Через несколько минут все моряки были в гимнастерках, и люди, глядя на них, радовались, точно самое страшное осталось позади. Обуви, правда, не нашлось.
Вернулся один из дозорных, доложил, что впереди обнаружили то ли лесничество, то ли хутор, то ли еще что. От хутора идет дорога на северо-восток, а болото заворачивает на юго-восток.
– Хутор этот – что твоя крепость, товарищ командир, – докладывал веснушчатый паренек с большими телячьими глазами. – Вся обнесена тыном, видны строения, а что там внутри, какие люди, неизвестно. Товарищ боцман велели сказать, что ждут ваших, товарищ капитан второго ранга, указаний.
Пивоваров решил сам посмотреть, что там за лесничество такое. Может, продуктами удастся разжиться.
Головной дозор затаился на берегу ручья метрах в двухстах от лесничества. Густой ольшаник, заросший крапивой, малиной и хмелем, хорошо укрывал людей. Боцман Курылев, тоже «обутый» в обрезки брезентовой ткани, перетянутой лыком, доложил:
– Вот видите, товарищ капитан второго ранга? Вот то-то и оно. На острог похоже.
Действительно, лесничество, что твоя средневековая крепость: над заостренными кольями сплошного, высотой в три метра, тына виднелись лишь крыши, крытые драньем. Над самой высокой крышей что-то вроде сторожевой башенки с окнами во все стороны, над башенкой резной петух на шесте, а чуть пониже – скворечник.
– Может, тут староверы живут? – высказал предположение боцман Курылев. – Или это монашеский скит… Минут пять назад оттуда телега выехала, на телеге мужик в картузе навроде финского. С кокардой. Вооружен карабином.
Пивоваров глянул на веснушчатого паренька, спросил:
– Тебя как зовут-то?
– Красноармеец Одноухов, товарищ капитан второго ранга. Из шестого минометного дивизиона. Тишкой кличут.
– Почти что тезка. Ну так вот что, Тихон. Подойди к калитке, постучи, выйдут хозяева, спроси… ну хоть бы о том, как пройти к дороге на Каунас. Пригласят – войди. Ну а мы за тобой следом.
Одноухов снял скатку, положил на траву, на скатку – заостренную железную полосу, поправил лямки тощего вещмешка, весело улыбнулся и легко, пританцовывая даже, пошагал к калитке.
– Опростоволосится, – засомневался боцман. – Уж больно жидковат.
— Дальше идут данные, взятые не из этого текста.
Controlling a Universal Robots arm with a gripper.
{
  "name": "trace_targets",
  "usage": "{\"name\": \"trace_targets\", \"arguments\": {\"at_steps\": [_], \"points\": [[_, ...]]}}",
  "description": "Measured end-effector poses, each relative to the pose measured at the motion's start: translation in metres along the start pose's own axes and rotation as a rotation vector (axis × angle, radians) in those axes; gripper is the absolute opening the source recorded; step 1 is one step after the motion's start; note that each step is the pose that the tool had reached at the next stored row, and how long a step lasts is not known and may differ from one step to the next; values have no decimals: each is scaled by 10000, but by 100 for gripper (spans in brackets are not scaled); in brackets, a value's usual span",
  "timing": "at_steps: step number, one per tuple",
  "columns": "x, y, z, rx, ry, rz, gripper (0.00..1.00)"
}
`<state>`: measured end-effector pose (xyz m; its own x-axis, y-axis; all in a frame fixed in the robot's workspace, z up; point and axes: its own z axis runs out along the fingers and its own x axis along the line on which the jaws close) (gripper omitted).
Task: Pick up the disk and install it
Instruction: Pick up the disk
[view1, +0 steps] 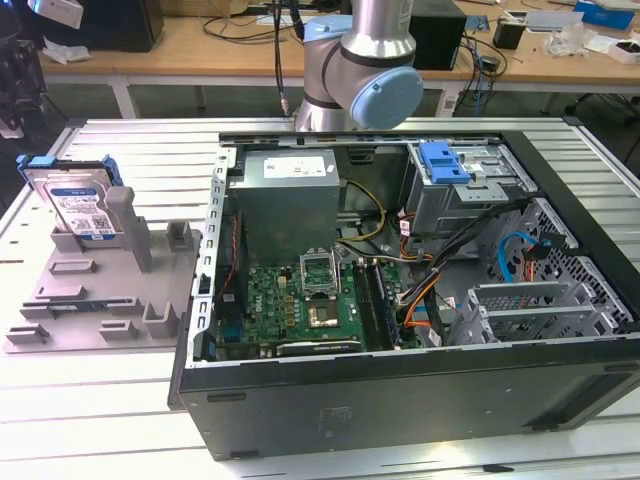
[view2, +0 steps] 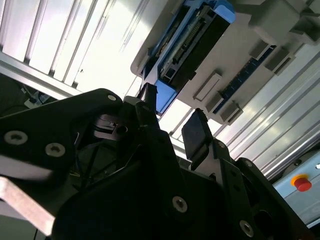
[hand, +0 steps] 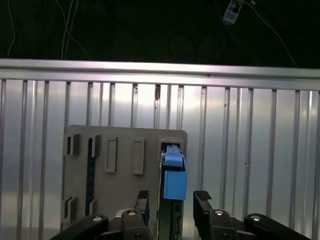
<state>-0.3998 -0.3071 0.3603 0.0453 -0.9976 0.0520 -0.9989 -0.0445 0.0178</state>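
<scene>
Disk position: the disk (view1: 75, 205) stands on edge in a grey holder (view1: 100, 300) on the slatted aluminium table (view1: 90, 420). It is on the exterior view's left, well apart from the open computer case (view1: 400, 410).
Disk facing: in the exterior view the labelled face is turned toward the camera and the drive leans back a little. Its top edge runs from that view's left to its right.
Disk axis from the wrist: in the first wrist view the disk (hand: 173, 172) is seen edge-on as a narrow strip. The strip is in line with the gap between the fingers.
Disk looks: a silver metal body with a white-and-blue label, framed by a blue plastic carrier with tabs at the upper corners.
Gripper: the gripper (hand: 173, 196) is unclosed. Its two black fingers (hand: 144, 200) are spread apart and hold nothing, and the disk is seen past them without contact. The second wrist view shows the same spread gripper (view2: 172, 107), with the disk (view2: 192, 47) beyond it.
Hidden or cut off: the disk's lower part is sunk in the holder (hand: 120, 175), so its long axis cannot be told. In the first wrist view the frame edge cuts the near end of the strip.
Arm: a silver and blue joint of the arm (view1: 365, 70) rises behind the case.
</scene>
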Motion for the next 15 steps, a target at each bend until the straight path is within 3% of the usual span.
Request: {"name": "trace_targets", "arguments": {"at_steps": [7,15], "points": [[-1,-1,22,0,6,0,48],[-5,-17,98,-2,6,0,48]]}}
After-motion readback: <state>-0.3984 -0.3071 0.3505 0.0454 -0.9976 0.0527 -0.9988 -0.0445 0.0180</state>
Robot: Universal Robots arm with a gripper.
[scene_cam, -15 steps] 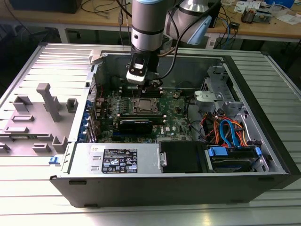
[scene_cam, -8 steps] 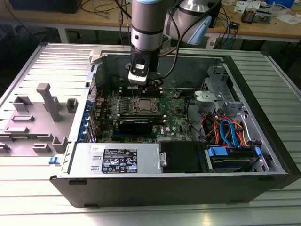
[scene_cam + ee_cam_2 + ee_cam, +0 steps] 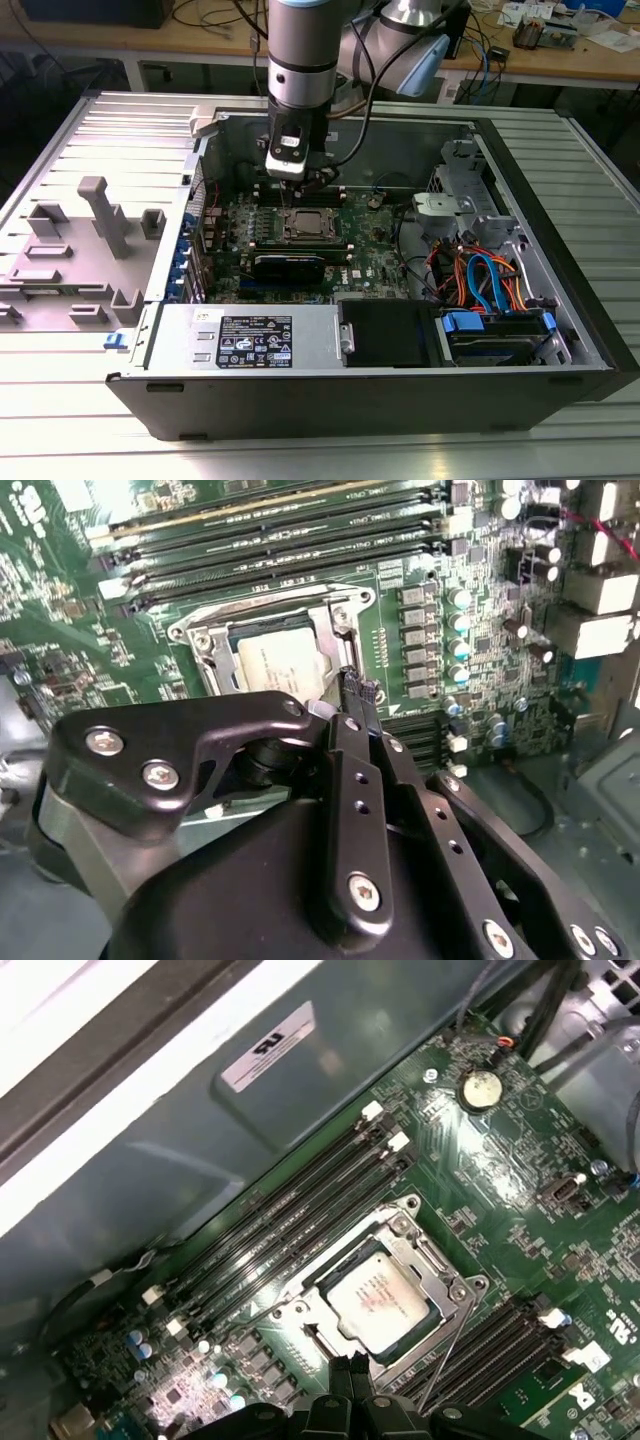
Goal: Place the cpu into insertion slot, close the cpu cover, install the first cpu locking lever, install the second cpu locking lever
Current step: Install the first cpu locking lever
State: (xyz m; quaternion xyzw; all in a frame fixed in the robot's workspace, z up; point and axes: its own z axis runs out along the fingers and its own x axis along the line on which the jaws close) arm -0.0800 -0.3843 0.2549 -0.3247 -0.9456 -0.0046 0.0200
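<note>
gripper (image 3: 351, 1372) close in, fingers (image 3: 350, 685) pinched narrow, nothing visible between | tips at the near rim of the insertion slot (image 3: 405, 1222) | thin lever rod (image 3: 445, 1355) slanting just beside them | cpu (image 3: 380, 1305) flat in the slot, just beyond the tips, cpu cover (image 3: 432, 1270) framing it | memory slots (image 3: 290, 1220) farther back

— What is placed where?
— A computer case (image 3: 560, 330) is set open on the table (image 3: 580, 440). Inside it the motherboard (image 3: 375, 265) is laid flat. The cpu (image 3: 378, 1302) is seated in the insertion slot (image 3: 407, 1228), and memory slots (image 3: 290, 1230) are ranged along two sides.
— And the tool (image 3: 350, 1365)?
— It is held just above the slot's edge. In the exterior view, a power supply (image 3: 250, 340) is set before the board and cables (image 3: 485, 280) are bundled at the exterior view's right.
</note>
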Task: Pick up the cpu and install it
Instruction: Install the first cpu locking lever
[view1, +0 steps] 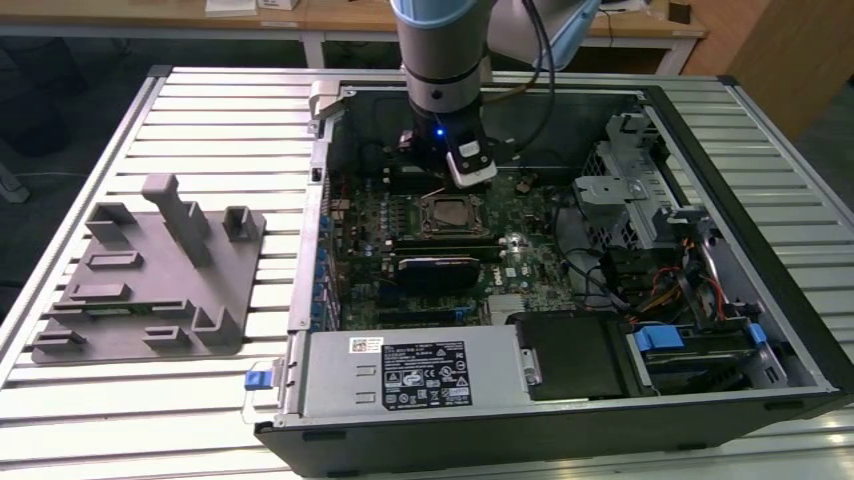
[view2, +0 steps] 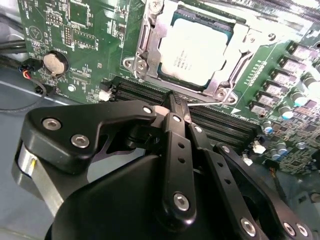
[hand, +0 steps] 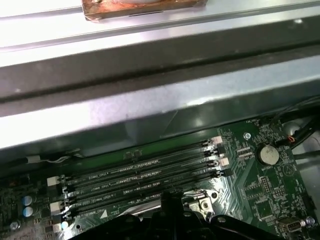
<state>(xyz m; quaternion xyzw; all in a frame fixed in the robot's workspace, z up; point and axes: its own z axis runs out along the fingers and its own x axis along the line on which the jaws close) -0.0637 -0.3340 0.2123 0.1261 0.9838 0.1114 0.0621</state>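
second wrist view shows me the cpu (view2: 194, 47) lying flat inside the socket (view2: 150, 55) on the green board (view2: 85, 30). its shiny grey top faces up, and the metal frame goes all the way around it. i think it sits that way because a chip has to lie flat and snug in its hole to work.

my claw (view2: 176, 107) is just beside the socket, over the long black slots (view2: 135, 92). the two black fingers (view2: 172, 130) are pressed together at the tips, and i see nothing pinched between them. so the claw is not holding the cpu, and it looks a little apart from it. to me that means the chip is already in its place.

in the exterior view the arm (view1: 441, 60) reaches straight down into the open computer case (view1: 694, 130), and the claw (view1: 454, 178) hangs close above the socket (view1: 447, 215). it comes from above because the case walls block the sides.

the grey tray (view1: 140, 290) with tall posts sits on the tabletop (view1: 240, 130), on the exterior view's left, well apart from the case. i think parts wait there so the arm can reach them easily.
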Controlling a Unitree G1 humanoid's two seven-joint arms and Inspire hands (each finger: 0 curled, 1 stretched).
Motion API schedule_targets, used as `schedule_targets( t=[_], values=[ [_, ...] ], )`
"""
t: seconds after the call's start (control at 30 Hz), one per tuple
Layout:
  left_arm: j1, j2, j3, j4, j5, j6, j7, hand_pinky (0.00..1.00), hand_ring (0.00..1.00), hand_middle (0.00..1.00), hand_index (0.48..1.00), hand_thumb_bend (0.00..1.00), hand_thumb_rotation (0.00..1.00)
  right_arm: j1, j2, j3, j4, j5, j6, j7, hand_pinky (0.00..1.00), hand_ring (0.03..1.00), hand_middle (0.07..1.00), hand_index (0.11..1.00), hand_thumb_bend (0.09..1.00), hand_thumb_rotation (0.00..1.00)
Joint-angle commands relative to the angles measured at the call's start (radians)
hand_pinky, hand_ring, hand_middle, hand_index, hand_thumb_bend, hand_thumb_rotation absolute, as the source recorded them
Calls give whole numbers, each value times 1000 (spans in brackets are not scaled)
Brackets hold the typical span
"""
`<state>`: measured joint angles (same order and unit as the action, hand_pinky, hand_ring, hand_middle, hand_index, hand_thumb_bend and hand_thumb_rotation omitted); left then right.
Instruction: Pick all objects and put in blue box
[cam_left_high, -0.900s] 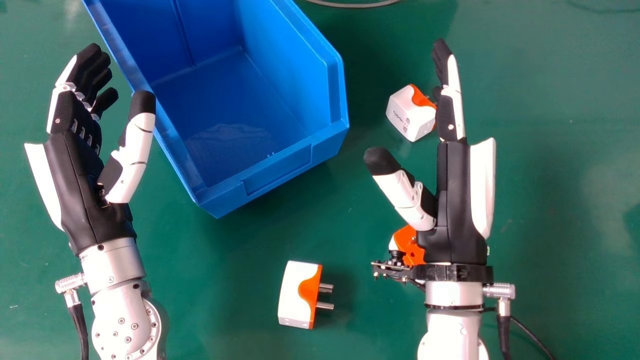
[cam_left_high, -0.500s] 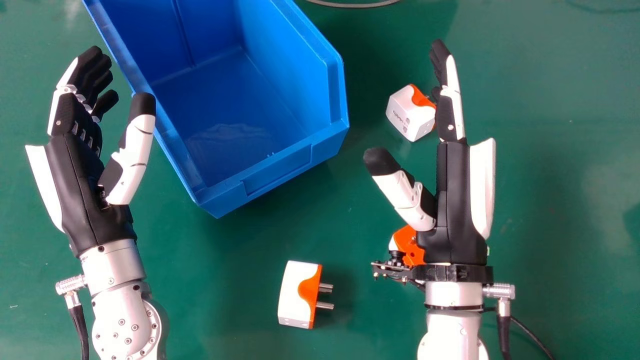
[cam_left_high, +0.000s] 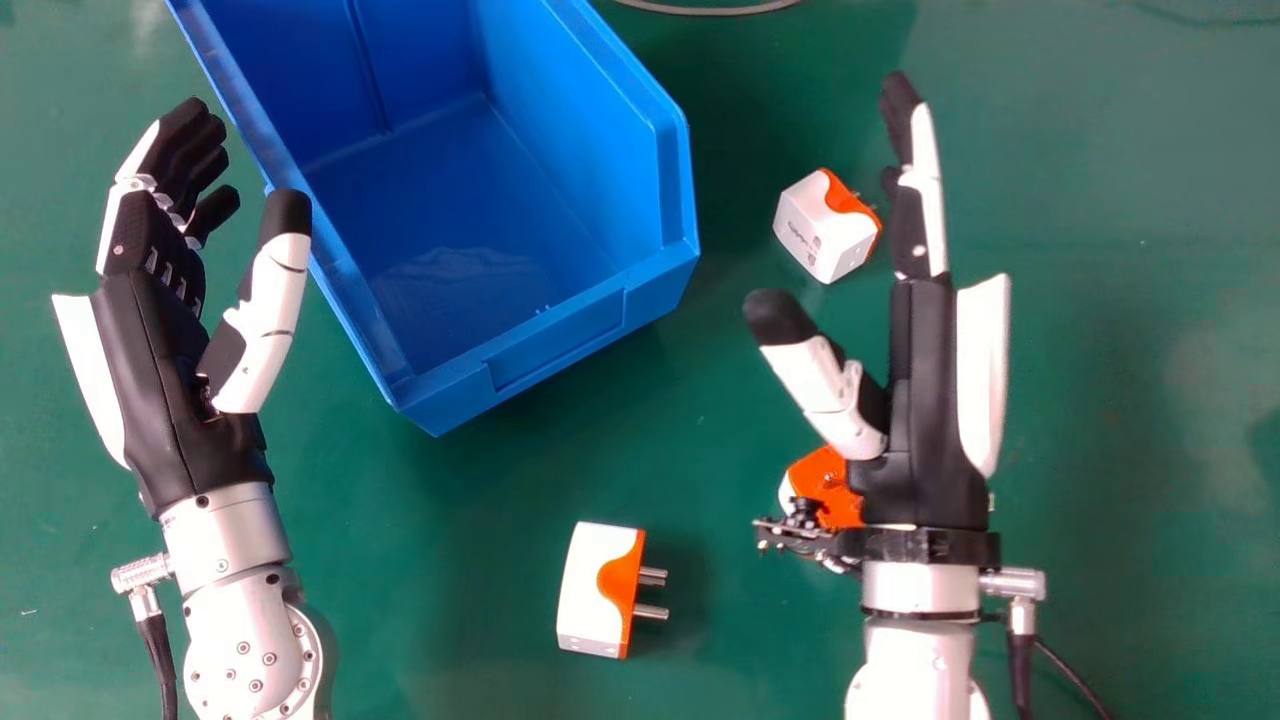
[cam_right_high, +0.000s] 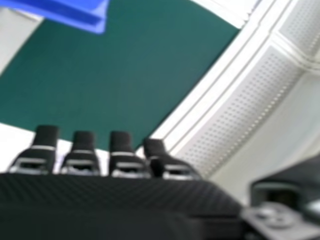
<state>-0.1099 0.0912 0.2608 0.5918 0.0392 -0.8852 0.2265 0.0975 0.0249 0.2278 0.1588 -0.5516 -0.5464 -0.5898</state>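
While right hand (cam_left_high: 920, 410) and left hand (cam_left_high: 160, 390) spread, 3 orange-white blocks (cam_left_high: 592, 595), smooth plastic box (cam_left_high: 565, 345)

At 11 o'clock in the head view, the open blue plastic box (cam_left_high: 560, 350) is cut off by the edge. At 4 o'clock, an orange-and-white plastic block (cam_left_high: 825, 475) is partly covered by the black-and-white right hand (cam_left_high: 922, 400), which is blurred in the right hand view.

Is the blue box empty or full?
Empty, as far as visible: the blue box shows bare floor and inner walls in head view.
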Motion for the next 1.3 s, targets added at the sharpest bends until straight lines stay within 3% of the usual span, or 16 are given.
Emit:
schedule_targets(
  t=[0.0, 0.2, 0.27, 0.43, 0.6, 0.67, 0.7, 0.83, 0.97, 1.27],
  values=[
    [7, 1, -1, -21, 7, -21, 4, 796, 822, 816, 783, 678, 467, 25, -34, -23, -82, 3, 28, 43, 909, 953, 954, 951, 668, 988],
    [11, 4, -2, -19, 6, -24, 1, 801, 825, 817, 784, 675, 468, 110, -122, -55, -295, -4, 194, 245, 899, 951, 955, 951, 682, 977],
    [12, 3, -2, -19, -1, -25, -5, 802, 827, 819, 785, 672, 467, 142, -143, -58, -376, -22, 281, 324, 883, 949, 956, 951, 698, 982],
    [13, 6, 0, -14, 7, -29, 0, 802, 827, 820, 785, 670, 464, 199, -250, -43, -591, -205, 525, 609, 853, 944, 959, 953, 734, 991],
    [13, 5, -2, -17, 2, -22, -4, 803, 826, 820, 785, 670, 467, 205, -358, -10, -750, -357, 701, 977, 869, 955, 968, 956, 779, 955],
    [12, 5, -2, -17, 0, -20, -5, 801, 825, 820, 785, 671, 466, 192, -372, 4, -773, -399, 741, 1063, 902, 967, 972, 956, 807, 892],
    [12, 5, -2, -17, 1, -19, -5, 801, 825, 820, 785, 671, 466, 187, -371, 8, -779, -408, 756, 1089, 902, 967, 972, 956, 807, 892],
    [7, 6, -2, -14, -2, -17, -6, 803, 826, 819, 784, 674, 463, 168, -371, 21, -788, -427, 796, 1160, 916, 957, 967, 961, 851, 725],
    [3, 6, -2, -16, 7, -13, 1, 807, 826, 819, 783, 677, 464, 144, -369, 39, -786, -478, 835, 1222, 880, 938, 956, 961, 887, 609],
    [-7, 1, -6, -16, -4, -16, -6, 806, 827, 818, 782, 682, 468, 106, -333, 77, -767, -603, 901, 1279, 784, 902, 941, 948, 926, 487]
  ],
)
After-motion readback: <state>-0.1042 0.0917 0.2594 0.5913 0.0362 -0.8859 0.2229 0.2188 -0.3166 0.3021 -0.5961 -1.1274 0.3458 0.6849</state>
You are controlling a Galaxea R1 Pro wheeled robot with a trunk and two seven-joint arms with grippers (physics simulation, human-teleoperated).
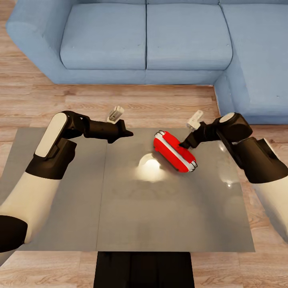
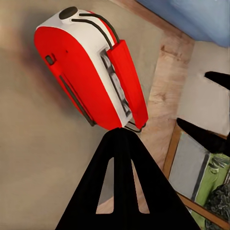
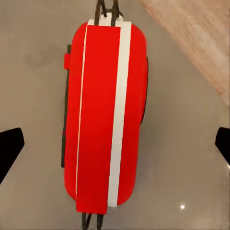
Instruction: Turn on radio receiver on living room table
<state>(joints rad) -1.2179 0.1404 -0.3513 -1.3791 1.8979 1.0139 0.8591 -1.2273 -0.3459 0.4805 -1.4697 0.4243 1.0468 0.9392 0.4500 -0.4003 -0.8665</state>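
Note:
The red radio receiver (image 1: 175,151) with white trim lies diagonally on the glossy grey table (image 1: 120,208), right of centre near the far edge. My right gripper (image 1: 186,143) is at the radio's right end. In the right wrist view it stands open (image 3: 120,139), its fingertips (image 3: 12,146) spread wide to either side of the radio's long red body (image 3: 105,115). My left gripper (image 1: 127,134) hovers to the radio's left, apart from it. In the left wrist view its fingers meet in a shut point (image 2: 120,132) just short of the radio (image 2: 86,72), whose wire handle with red bar (image 2: 127,81) faces that camera.
A blue L-shaped sofa (image 1: 144,40) runs along the far side and wraps round the right (image 1: 256,80). Light wood floor (image 1: 160,104) separates it from the table. A bright lamp reflection (image 1: 150,166) sits on the tabletop beside the radio. My dark base (image 1: 144,270) stands against the near table edge.

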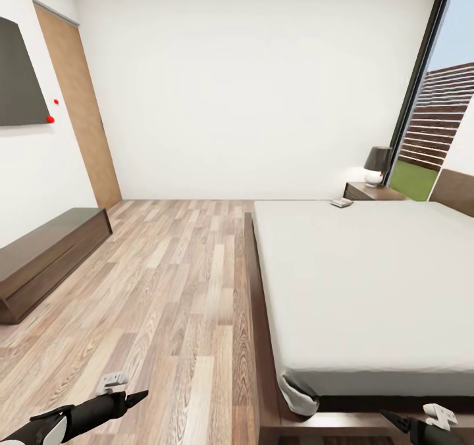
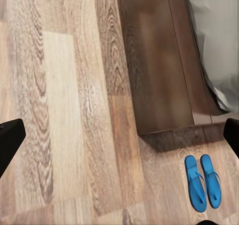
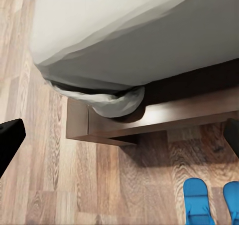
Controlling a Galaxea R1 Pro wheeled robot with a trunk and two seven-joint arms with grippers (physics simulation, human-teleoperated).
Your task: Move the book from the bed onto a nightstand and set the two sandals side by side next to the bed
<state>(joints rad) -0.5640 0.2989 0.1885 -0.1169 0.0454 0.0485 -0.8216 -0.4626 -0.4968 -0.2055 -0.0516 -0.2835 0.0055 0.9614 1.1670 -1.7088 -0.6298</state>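
Your sandals point(image 2: 203, 181) lie side by side on the floor just off the corner of the bed point(image 1: 368, 287), long axes parallel. They are below both end effectors, a little nearer the right end effector point(image 3: 119, 132); both have fingers apart and hold nothing. The book point(image 1: 342, 203) is far away at the bed's head, near the nightstand point(image 1: 372, 192)

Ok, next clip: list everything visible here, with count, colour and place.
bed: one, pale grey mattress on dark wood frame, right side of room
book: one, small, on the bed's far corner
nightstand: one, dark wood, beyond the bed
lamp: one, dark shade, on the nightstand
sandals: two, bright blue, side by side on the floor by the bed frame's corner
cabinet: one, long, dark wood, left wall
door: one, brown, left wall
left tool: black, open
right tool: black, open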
Мальчишка.
– Зато вызывает доверие, а не опасение, – пояснил свой выбор Пивоваров, следя за Одноуховым. – И потом: это же вы его в дозор взяли. Наверное, не зря?
– Земляк он мне, товарищ капитан второго ранга. Архангельский.
– Ничего, справится.
Вот парень нагнулся, поднял палку, повертел в руках, отбросил в сторону. Через несколько шагов поднял еще одну – на этот раз не бросил и, опираясь на нее, как на посох, пошагал дальше. Вот остановился возле калитки, постучал в нее палкой – из-за тына раздался хриплый собачий лай. Однако калитка заперта не была: Одноухов толкнул ее и заглянул внутрь.
– Пошли, – негромко приказал Пивоваров и первым выбрался на чистое. За ним боцман и еще один красноармеец, кряжистый и молчаливый, с кайлом за поясом.